Éric Kacou : La baisse des financements est incontestablement préoccupante, mais elle révèle également la nécessité d’une approche plus sophistiquée que le simple apport de capitaux. Au-delà des chiffres, il est crucial d’offrir aux entrepreneurs africains les outils pour réussir de manière durable. Cela passe par ce que j’appelle le « capital intelligent »TM, qui ne se limite pas à fournir des fonds pour le développement ou la création d’entreprises, mais inclut également l’accès à un écosystème favorable à leur évolution. En d’autres termes, il faut créer un environnement propice où les entrepreneurs peuvent non seulement survivre mais aussi prospérer. Pour ce faire, il est essentiel d’adopter une vision large, car la durabilité englobe la rentabilité, la croissance, la législation et le climat économique.
Quelle est la valeur ajoutée du concept de « capital intelligent »TM par rapport à la notion initiale ? Ce dont vous parlez n’en fait-il pas déjà partie intégrante ?

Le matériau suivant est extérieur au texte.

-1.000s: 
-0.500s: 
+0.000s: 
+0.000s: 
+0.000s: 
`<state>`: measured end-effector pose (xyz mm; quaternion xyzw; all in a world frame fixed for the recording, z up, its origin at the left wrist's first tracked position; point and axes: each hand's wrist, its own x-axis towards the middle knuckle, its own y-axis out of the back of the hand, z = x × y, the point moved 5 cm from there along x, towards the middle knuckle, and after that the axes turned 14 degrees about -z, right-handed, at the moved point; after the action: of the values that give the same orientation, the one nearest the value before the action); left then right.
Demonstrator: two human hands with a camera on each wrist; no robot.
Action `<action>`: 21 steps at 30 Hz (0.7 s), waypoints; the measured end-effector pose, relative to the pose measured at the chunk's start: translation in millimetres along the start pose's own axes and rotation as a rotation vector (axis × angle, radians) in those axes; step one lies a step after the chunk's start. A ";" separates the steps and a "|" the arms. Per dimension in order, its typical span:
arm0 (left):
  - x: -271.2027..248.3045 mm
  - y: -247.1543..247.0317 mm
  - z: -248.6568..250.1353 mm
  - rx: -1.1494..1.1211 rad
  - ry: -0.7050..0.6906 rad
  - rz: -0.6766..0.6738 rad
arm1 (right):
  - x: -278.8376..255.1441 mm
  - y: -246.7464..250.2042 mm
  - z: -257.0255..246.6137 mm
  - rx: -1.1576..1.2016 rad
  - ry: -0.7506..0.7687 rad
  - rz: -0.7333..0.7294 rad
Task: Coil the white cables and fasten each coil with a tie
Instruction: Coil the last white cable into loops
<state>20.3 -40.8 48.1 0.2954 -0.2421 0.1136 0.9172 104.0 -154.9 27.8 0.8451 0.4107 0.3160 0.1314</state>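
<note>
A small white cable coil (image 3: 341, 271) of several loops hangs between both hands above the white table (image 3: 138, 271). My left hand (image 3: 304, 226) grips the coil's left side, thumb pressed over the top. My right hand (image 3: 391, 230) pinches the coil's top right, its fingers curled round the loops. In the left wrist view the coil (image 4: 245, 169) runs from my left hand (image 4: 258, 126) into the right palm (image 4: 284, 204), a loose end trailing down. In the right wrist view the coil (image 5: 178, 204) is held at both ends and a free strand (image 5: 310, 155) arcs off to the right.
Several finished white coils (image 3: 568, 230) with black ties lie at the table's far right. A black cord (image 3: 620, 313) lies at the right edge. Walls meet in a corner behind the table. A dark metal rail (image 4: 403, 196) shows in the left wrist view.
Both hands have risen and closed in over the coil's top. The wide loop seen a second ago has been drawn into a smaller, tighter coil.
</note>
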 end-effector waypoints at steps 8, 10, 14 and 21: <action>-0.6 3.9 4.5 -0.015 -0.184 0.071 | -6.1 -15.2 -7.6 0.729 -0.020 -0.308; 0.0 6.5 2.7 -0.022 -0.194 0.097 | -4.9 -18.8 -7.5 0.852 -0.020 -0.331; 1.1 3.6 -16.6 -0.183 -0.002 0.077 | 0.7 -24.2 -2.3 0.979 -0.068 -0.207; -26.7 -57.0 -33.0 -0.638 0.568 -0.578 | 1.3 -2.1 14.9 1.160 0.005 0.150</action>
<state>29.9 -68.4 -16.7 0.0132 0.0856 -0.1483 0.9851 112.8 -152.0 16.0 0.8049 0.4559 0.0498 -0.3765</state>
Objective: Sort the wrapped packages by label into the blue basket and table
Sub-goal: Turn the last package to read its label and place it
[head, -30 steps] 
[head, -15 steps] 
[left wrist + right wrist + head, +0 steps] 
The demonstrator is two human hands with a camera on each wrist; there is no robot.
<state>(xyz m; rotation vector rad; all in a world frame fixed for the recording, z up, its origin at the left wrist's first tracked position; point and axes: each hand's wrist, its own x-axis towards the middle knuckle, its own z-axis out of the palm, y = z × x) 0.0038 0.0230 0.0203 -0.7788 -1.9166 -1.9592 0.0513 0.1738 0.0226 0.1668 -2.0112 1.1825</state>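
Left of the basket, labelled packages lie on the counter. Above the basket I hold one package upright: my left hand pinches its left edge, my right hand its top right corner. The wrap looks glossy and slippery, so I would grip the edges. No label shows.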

E.K. : La compréhension traditionnelle du capital, notamment en Afrique, est souvent limitée. Ce que nous soulignons, c’est l’importance d’utiliser ce capital de manière pertinente, éclairée et stratégique. Il s’agit de définir une vision claire et d’élaborer une feuille de route précise pour la croissance, avec des besoins bien identifiés. Or, ce processus est souvent difficile à mener seul pour un entrepreneur. C’est pourquoi notre approche intègre une dimension importante d’assistance technique. Nous offrons des formations en gestion financière, en planification stratégique et en gestion des risques. Notre objectif est de renforcer les compétences des entrepreneurs pour qu’ils puissent non seulement gérer efficacement le financement reçu, mais aussi piloter leur croissance de manière durable et autonome.
« Il s’agit de définir une vision claire et d’élaborer une feuille de route précise pour la croissance, avec des besoins bien identifiés »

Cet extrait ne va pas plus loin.